Town Councilor Robert Vincent said that the Veterans Services Director and Veterans Services Officer have been very pro-active in terms of getting the word out to veterans and families about available benefits. 

“I’m comfortable with the reduction,” he said. 

But Dombroski said that he has spoken to many veterans who don’t know of all the benefits available to them. He maintained that better coordination between the Veterans Services Department and the town’s Communications Manager might be in order. 

He noted that there’s no harm in keeping that number higher in case veterans are located or come forward. Anything not spent would just come back to the town. 

Ultimately the vote was 6-1 to approve the Veterans services budget, with Dombroski opposing the budget because it included cuts to direct veterans’ benefits. 

The 10 remaining budgets were approved with somewhat less discussion. 

The Town Treasurer’s budget of $239,324 was approved with an increase of $5,407, which Gill said were all in the personal services line item for negotiated salary increases. 

The $70,511 Fire Alarm budget was increased by $3,811.  

The Emergency Management budget was increased by $1,676, all of which was in personal services for contractual salary increases. The total budget approved for Emergency services was $90,527. 

The Inspectional Services (Building Department) budget was increased by $18,329, most of which was in personal services for negotiated salary increases.
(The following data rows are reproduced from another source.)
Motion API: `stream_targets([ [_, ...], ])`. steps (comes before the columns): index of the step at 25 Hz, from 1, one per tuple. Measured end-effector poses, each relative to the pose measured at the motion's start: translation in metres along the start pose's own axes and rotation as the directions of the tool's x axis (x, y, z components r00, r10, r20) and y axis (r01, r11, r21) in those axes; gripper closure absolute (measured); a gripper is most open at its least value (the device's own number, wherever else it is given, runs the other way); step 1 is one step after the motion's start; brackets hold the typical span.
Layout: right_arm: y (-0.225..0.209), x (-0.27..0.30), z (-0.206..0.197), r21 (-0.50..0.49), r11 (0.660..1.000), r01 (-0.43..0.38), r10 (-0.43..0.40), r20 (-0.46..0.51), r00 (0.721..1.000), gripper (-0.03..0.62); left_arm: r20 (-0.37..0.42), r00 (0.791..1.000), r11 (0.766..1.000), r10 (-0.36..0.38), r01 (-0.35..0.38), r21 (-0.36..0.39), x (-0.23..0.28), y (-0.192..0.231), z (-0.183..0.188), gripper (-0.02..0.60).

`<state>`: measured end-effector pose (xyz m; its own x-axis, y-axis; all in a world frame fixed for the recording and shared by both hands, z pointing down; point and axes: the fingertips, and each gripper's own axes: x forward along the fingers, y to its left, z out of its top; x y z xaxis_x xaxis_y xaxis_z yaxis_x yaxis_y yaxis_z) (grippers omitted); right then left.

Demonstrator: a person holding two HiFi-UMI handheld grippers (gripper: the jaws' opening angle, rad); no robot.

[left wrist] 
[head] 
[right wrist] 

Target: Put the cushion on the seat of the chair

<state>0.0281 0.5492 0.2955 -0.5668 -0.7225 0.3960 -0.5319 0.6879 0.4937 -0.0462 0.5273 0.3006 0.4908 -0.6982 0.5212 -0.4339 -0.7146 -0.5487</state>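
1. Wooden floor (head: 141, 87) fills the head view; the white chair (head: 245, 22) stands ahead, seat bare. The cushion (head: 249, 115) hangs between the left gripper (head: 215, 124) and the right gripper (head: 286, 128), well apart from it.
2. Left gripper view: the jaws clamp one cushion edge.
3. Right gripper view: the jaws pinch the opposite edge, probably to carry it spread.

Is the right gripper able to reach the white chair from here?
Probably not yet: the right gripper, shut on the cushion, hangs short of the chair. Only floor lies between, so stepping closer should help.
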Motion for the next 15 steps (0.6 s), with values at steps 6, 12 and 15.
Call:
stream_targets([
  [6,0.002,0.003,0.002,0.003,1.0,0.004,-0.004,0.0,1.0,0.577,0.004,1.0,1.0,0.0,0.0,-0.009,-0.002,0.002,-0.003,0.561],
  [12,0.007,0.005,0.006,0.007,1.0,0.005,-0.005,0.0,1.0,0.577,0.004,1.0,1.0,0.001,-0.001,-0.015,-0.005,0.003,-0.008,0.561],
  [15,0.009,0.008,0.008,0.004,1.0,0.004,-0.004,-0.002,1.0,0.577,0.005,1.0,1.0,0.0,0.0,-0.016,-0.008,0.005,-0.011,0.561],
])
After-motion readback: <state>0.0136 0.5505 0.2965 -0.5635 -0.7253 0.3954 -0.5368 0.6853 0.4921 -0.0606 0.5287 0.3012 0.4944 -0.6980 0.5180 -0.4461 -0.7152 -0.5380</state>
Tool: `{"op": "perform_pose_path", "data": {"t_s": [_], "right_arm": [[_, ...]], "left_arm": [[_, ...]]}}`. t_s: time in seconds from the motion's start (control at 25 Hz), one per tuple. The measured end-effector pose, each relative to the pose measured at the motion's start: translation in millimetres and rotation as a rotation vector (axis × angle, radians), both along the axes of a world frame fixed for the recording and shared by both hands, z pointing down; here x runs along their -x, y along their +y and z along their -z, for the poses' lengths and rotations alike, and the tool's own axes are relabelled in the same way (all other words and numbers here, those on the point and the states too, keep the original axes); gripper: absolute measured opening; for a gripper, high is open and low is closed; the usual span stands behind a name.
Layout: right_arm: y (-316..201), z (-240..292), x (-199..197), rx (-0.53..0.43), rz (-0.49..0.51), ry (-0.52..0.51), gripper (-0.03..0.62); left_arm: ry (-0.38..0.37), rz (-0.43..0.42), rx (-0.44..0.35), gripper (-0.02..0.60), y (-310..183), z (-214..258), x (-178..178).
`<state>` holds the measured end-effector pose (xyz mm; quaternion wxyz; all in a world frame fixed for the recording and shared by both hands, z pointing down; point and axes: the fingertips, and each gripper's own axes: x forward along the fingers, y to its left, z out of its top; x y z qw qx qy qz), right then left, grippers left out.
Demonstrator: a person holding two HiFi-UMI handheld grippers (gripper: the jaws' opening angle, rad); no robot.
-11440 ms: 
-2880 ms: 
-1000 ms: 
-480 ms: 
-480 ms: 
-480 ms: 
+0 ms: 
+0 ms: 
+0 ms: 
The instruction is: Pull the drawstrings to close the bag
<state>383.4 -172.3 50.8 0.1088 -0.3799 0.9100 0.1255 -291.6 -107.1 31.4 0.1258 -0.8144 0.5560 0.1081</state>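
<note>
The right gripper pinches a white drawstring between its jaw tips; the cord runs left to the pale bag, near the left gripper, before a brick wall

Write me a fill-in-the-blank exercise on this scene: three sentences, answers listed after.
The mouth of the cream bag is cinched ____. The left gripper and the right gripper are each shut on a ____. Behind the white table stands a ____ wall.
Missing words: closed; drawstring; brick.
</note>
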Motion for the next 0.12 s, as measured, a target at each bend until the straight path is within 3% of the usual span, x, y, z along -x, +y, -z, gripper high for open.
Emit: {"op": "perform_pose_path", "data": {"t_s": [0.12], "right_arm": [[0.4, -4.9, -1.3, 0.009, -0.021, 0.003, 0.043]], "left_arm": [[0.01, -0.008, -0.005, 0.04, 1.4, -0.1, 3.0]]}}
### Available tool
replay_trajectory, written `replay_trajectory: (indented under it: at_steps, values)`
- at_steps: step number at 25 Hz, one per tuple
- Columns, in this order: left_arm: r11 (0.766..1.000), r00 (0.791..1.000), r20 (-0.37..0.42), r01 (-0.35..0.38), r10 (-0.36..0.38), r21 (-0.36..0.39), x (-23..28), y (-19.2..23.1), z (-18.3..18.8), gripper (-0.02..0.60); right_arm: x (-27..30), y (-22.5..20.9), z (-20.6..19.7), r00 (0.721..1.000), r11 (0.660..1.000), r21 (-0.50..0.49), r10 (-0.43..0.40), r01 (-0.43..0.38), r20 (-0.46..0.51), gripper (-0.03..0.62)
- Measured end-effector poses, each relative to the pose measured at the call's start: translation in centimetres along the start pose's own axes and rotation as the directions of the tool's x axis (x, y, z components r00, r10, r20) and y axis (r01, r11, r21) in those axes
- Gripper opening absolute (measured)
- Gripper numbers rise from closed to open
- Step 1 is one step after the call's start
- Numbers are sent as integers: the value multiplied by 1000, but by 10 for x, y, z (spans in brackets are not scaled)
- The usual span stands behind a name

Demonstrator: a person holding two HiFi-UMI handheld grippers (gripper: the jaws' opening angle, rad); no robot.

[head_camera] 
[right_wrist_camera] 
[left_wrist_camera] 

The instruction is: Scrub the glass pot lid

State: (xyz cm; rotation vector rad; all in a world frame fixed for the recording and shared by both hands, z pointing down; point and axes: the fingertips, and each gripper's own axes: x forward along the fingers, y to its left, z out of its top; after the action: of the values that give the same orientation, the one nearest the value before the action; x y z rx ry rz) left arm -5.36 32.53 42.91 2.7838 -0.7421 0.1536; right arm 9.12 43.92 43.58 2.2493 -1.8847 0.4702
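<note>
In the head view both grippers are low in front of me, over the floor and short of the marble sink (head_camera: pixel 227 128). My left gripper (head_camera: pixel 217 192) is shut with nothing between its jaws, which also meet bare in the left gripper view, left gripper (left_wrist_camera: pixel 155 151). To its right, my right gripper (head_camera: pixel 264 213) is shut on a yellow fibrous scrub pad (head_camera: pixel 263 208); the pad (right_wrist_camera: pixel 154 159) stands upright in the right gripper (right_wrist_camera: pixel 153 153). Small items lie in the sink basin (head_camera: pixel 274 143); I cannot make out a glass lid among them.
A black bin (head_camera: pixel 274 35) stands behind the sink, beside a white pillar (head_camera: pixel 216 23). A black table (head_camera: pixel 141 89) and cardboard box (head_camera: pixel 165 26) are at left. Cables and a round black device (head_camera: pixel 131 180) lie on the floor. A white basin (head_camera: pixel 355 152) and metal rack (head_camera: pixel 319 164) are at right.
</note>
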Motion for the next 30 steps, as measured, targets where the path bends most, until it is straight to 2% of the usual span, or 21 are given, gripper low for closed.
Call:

Gill noted that Inspectional Services is a revenue generating department, taking in over $1 million in the current fiscal year so far. The total amount approved for inspectional services was $457,107. 

The Recreation Department saw its budget increased by $2,990 to $122,589. Gill said that the Recreation budget continues to be supported by program fees. Recreation Director Dan McGrath appeared at last night’s meeting to talk about some of the program offerings. 

The Street Lights budget was approved at a level-funded $188,131. 

The Historical Commission budget was also level-funded at $2,000. 

The Unemployment budget was level funded and approved at $75,000. This budget is split at $25,000 for the town and $50,000 for the schools. 

The Reserve Fund, which is used for emergencies and unforeseen expenses, was approved at a level-funded $400,000. 

The Professional Medical budget was increased by $2,450 to $13,300. Gill explained that this budget is used for new town employee physicals, including police and Fire Department physical exams as well as for those holding CDL driver’s licenses. 

All FY 2024 town departmental budgets are voted on by the Town Council and will also be scrutinized by the Finance Committee before they go to Annual Town Meeting in the spring for final approval.